Vue d'ensemble du projet immobilier lié à la construction du "China-Belgium Technology Center", à Louvain-la-Neuve.

Innovation: grandes manœuvres universitaires

par Daily Science

En matière d’innovation, l’Université Libre de Bruxelles, l’Université de Liège et l’Université Catholique de Louvain mettent le turbo.

 

À Bruxelles, c’est la création d’un nouveau « Science & Technology Park » qui est à l’ordre du jour. Il s’agit d’un partenariat ULB-VUB avec la société Proximus. Il est axé sur les technologies de l’information et de la communication.

 

À Liège, les investissements au bénéfice du Centre de Recherches du Cyclotron (CRC) portent sur une dizaine de millions d’euros. Les moyens financiers sont apportés par le FEDER, la Région Wallonne, l’Université et le Fonds de la Recherche Scientifique (F.R.S.-FNRS). Il s’agit ici de renforcer le partenariat avec les entreprises, les hôpitaux et les centres de recherches dans la production de radioéléments à l’usage de la neuro-imagerie et de l’imagerie médicale.

 

Tête de pont chinoise à Louvain-la-Neuve

 

Mais c’est du côté de Louvain-la-Neuve et de l’UCL que se situe le projet le plus ambitieux et le plus exotique du moment. La construction d’une « Intelligence Valley » chinoise est à l’ordre du jour. Elle devrait commencer à sortir de terre à l’automne, entre la Nationale 4 et l’autoroute E-411, sur quelque 8 hectares.
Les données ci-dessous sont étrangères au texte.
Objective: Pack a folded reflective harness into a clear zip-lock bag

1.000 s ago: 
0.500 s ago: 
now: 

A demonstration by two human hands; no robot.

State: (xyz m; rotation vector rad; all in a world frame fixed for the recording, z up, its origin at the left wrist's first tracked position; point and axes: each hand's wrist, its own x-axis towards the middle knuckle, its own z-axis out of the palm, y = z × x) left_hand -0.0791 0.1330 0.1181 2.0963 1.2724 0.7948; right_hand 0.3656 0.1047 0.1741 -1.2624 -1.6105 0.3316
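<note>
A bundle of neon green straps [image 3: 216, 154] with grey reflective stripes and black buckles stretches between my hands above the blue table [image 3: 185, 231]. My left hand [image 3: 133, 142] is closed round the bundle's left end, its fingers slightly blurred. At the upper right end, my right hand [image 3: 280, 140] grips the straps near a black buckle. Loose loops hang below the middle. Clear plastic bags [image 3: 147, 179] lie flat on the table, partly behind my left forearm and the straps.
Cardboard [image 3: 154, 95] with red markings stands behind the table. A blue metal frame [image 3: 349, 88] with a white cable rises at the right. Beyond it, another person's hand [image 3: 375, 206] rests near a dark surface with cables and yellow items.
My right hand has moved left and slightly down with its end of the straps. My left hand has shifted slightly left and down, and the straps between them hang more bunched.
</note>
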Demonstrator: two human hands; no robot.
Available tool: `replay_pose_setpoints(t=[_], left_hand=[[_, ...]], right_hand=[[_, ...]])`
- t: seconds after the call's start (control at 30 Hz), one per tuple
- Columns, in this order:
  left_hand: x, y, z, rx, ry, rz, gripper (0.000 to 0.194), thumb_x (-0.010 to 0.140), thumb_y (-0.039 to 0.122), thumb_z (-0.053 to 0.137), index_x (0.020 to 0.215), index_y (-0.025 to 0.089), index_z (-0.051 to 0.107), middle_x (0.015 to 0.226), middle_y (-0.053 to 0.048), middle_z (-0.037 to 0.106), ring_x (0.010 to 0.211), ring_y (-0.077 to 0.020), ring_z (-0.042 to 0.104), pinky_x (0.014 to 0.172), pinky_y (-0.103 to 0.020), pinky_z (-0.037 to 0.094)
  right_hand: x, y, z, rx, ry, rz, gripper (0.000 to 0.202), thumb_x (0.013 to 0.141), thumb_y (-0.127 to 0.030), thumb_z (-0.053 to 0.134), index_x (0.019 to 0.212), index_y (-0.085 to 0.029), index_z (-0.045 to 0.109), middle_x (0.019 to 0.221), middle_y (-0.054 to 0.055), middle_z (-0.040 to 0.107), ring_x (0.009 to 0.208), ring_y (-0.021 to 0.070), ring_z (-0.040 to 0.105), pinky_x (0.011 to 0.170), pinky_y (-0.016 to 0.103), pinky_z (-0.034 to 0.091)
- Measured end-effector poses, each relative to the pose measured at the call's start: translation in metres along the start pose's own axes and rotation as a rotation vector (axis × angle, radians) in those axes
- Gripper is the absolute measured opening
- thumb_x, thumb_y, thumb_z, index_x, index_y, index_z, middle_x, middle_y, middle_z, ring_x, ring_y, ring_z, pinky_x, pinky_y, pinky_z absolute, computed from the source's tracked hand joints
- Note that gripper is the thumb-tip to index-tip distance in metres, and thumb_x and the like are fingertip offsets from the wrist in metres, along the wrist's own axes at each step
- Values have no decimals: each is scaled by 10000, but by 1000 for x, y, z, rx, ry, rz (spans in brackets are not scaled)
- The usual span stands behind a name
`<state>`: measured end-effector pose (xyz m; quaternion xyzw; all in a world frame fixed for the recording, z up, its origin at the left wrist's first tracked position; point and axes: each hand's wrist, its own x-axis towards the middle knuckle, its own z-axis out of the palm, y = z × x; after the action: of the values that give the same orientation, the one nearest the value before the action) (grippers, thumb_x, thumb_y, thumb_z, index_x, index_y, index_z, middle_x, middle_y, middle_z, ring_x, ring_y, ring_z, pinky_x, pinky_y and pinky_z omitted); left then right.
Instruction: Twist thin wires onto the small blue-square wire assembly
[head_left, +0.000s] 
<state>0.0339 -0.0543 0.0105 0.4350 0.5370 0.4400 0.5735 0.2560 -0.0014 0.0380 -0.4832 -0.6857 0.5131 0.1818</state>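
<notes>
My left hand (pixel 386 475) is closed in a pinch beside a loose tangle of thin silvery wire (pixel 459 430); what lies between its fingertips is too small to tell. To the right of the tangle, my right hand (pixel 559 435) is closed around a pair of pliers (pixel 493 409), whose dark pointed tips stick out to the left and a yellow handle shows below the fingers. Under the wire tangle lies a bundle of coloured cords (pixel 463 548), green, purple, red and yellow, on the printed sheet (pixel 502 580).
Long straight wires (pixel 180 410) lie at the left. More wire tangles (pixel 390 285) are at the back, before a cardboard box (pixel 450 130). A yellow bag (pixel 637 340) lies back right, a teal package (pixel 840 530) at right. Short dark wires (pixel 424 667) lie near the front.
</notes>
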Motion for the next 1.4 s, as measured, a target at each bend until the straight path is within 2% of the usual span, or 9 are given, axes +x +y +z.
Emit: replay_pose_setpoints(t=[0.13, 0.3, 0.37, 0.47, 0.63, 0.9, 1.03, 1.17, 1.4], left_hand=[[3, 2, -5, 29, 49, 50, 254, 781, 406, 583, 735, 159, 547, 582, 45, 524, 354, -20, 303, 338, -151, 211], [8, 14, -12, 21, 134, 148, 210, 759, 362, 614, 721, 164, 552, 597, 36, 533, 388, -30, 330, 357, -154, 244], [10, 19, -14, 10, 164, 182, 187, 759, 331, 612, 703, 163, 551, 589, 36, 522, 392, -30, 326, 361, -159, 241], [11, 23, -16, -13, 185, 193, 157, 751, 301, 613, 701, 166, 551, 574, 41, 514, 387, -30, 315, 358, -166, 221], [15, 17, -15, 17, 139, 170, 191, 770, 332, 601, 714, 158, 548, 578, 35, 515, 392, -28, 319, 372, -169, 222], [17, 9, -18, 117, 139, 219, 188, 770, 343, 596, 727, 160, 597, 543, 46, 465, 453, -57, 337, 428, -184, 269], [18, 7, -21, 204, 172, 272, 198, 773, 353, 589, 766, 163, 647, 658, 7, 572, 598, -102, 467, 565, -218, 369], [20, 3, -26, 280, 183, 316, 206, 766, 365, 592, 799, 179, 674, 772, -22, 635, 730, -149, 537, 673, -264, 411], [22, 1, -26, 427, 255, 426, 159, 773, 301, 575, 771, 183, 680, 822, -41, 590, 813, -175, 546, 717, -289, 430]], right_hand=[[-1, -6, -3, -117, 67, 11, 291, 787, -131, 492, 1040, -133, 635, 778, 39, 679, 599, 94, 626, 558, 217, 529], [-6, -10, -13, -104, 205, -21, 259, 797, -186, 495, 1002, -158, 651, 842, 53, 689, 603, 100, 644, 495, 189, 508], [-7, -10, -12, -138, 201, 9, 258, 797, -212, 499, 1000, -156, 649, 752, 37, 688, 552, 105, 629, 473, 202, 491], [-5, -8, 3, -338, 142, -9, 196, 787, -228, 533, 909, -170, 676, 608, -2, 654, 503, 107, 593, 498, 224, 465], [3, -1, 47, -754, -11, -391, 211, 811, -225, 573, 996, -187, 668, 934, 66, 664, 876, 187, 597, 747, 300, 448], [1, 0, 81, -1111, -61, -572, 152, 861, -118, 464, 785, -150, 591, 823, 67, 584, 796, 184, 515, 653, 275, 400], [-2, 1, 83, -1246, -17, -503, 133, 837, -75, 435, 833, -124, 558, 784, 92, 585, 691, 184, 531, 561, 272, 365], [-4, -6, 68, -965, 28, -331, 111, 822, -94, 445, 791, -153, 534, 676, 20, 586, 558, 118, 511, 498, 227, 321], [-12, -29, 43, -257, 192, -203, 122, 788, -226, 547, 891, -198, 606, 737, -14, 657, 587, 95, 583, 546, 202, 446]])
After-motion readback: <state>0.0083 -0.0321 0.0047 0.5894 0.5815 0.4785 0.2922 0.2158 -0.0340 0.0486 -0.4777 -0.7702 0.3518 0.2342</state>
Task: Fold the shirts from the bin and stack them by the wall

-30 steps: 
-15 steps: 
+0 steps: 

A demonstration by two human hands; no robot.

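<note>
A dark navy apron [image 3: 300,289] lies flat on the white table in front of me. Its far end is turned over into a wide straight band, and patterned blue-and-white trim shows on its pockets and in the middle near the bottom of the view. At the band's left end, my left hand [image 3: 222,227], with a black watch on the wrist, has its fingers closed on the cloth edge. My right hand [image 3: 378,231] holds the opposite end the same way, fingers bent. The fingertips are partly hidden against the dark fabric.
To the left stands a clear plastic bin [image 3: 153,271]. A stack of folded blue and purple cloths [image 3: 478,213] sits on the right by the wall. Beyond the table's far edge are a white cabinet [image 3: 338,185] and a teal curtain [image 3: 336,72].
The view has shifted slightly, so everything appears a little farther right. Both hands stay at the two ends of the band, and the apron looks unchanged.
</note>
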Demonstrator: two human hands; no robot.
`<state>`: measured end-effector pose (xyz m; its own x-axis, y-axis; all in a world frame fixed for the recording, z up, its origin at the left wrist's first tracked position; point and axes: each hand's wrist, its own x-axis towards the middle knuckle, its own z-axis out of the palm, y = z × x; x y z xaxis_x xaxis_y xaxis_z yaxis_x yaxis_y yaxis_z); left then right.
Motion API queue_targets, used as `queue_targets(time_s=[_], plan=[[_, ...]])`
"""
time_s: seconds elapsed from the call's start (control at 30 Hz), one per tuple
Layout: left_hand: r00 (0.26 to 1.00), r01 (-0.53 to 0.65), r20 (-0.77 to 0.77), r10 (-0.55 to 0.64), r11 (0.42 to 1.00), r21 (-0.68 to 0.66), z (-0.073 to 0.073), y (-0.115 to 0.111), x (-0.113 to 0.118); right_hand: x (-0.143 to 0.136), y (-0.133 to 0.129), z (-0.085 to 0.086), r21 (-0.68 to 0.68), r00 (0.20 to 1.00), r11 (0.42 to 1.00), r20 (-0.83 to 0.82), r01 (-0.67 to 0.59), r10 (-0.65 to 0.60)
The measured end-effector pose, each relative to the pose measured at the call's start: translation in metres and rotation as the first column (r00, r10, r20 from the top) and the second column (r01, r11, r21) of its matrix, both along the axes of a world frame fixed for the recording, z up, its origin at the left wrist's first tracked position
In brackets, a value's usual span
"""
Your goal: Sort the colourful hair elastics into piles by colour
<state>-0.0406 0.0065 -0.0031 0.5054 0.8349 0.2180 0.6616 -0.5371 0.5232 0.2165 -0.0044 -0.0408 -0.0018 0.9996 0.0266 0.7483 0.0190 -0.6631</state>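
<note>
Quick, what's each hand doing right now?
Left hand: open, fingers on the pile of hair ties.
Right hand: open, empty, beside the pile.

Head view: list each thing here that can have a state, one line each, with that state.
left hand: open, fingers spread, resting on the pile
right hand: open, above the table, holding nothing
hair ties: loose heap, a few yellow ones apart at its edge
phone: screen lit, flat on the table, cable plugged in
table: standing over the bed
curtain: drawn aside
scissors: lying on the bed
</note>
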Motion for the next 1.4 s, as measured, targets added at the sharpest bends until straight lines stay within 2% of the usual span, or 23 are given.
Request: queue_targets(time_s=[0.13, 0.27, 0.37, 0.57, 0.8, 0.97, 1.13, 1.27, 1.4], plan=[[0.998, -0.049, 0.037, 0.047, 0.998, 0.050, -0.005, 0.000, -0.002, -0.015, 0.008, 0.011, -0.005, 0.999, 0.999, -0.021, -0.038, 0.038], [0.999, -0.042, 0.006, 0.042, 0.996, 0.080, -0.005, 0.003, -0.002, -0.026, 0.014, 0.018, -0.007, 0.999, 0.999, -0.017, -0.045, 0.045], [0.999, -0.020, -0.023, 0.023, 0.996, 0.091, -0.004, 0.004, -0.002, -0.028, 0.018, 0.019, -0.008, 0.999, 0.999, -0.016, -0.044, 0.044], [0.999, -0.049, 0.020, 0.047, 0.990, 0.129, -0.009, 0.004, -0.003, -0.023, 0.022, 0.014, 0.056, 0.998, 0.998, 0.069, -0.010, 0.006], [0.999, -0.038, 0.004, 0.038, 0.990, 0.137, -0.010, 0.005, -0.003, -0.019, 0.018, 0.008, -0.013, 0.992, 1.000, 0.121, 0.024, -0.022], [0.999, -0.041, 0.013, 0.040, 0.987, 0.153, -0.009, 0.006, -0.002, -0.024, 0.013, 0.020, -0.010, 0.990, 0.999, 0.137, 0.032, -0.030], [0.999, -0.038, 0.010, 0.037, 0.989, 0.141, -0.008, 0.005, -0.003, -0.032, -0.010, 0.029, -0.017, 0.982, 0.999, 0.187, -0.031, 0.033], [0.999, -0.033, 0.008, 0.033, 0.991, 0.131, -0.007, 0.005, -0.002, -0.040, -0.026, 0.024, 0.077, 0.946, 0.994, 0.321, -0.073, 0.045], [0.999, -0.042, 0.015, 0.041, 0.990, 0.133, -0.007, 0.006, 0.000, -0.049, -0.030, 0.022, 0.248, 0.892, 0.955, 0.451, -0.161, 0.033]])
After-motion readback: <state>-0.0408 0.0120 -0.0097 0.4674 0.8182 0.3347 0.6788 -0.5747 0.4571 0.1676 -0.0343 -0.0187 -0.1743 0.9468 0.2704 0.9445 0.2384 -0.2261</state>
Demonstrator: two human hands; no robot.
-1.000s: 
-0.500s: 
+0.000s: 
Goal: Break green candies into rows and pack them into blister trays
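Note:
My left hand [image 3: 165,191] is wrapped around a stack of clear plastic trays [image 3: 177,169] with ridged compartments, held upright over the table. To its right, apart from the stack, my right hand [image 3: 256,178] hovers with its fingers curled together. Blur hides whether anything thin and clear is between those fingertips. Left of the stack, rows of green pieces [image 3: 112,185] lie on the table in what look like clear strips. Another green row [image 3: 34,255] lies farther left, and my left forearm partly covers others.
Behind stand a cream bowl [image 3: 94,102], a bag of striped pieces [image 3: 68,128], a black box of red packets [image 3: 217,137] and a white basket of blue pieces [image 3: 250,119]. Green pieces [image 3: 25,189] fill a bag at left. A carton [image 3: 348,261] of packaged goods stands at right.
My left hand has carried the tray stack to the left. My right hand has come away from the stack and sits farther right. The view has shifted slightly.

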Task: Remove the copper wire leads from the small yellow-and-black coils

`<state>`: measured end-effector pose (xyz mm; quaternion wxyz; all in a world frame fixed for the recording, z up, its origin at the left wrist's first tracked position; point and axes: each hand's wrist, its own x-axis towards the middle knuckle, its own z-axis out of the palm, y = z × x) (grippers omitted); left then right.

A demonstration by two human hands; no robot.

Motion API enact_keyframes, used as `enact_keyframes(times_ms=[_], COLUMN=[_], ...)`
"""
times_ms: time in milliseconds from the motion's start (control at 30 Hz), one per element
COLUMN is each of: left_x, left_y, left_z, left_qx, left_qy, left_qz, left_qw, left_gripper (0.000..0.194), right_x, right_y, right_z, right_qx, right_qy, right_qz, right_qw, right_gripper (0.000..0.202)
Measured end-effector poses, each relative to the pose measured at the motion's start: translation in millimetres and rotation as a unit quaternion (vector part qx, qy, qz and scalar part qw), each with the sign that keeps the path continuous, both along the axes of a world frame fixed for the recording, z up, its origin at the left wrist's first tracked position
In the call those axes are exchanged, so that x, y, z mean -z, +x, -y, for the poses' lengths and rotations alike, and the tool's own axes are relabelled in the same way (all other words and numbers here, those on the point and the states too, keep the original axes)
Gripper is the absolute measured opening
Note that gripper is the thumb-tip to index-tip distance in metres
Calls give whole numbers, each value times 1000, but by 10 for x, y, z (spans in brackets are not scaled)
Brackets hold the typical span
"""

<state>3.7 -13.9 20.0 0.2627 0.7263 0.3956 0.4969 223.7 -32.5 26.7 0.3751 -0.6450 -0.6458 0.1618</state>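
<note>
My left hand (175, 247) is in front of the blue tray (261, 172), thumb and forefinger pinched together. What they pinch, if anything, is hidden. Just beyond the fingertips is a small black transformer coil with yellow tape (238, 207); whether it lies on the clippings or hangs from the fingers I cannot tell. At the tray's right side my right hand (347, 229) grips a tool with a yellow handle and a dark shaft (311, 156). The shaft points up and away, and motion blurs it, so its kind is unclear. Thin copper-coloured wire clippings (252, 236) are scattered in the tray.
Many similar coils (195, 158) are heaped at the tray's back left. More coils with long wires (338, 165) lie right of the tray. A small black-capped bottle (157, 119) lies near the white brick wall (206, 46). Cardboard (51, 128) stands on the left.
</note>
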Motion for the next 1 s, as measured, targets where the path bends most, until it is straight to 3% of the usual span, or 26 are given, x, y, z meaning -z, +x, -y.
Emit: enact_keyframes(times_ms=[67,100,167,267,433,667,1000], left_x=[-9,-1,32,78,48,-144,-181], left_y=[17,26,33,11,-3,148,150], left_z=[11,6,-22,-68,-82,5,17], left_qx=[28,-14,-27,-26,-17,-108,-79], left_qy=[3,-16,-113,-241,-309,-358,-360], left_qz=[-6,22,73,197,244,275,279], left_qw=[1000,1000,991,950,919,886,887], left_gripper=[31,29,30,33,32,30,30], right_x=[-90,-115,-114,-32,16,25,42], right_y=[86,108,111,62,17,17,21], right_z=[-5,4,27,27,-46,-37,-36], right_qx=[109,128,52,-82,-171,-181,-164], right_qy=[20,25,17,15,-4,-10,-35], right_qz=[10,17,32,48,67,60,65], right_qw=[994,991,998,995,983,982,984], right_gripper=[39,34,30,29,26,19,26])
Le projet a été initié avec le concours de l’AWEX, l’Agence wallonne à l’exportation et aux investissements étrangers. Une agence qui est également chargée de l’accueil des investisseurs étrangers.

 

Cette « Intelligence Valley » s’intitule en réalité « China-Belgium Technology Center (CBTC). Le projet coûtera 200 millions d’euros, largement financés par les partenaires chinois. Le site abritera une série d’incubateurs destinés à soutenir la recherche de pointe et la coopération technologique chinoise en Belgique et en Europe. Dans le cadre de l’actuelle visite d’État en Chine, le recteur de l’UCL, le Pr Vincent Blondel, signe d’ailleurs ce lundi à Wuhan une série de conventions de partenariats avec diverses universités chinoises à ce propos.

 
Cinq incubateurs, de multiples domaines de R&D

 
« Avec le CBTC, Louvain-la-Neuve et l’UCL deviendront une « Intelligence Valley » pour les entreprises chinoises », se félicite l’UCL. « Au total, il comprendra cinq incubateurs où pourront se développer des entreprises chinoises de haute technologie dans les domaines des bio et nanotechnologies, de l’informatique et télécommunication, de l’optoélectronique et du développement durable (ingénierie verte et nouveaux matériaux) ».

 

Pour l’UCL, l’opération devrait permettre de bénéficier du potentiel créatif, scientifique et académique chinois.

 

L’accord du CBTC est directement lié à la Ville de Wuhan, capitale de la province du Hubei. Wuhan abrite deux universités d’État, avec lesquelles l’UCL a déjà engagé des collaborations. La Huazhong University of Science and Technology (HUST) est orientée en sciences et technologies. Elle est considérée comme la 4e meilleure université chinoise dans ce domaine. La seconde est l’Université généraliste de Wuhan.

 

Innovation ouverte et incubation croisée

 
Le CBTC a donc pour objectif d’attirer et accompagner les entreprises chinoises hi-tech dans leur approche du marché européen à travers une localisation en Belgique. « Leur installation à Louvain-la-Neuve, dans notre parc scientifique, devrait également faciliter les interactions avec des entreprises belges et rendre la concrétisation de partenariats plus aisée », estime l’UCL.

 

« Il s’agit en effet de promouvoir l’innovation ouverte, c’est-à-dire la collaboration entre des entreprises de taille moyenne pour parvenir à développer de nouveaux produits. »

 

« Le CBTC fonctionnera également sur base du principe de l’incubation croisée. D’une part, il favorisera les accords scientifiques, technologiques et d’affaires entre les entreprises chinoises et les laboratoires, centres de recherche et entreprises belges. D’autre part, il ouvrira le marché chinois aux entreprises wallonnes ».

 

Avec ce projet, l’UCL conforte ses partenariats avec la Chine. Cette université n’est toutefois pas la seule en Fédération Wallonie-Bruxelles à faire les yeux doux aux autorités politiques, économiques et… académiques dans ce pays. Cette semaine, tous les recteurs des universités francophones belges accompagnent le roi Philippe et la reine Mathilde dans leur visite d’État en Chine.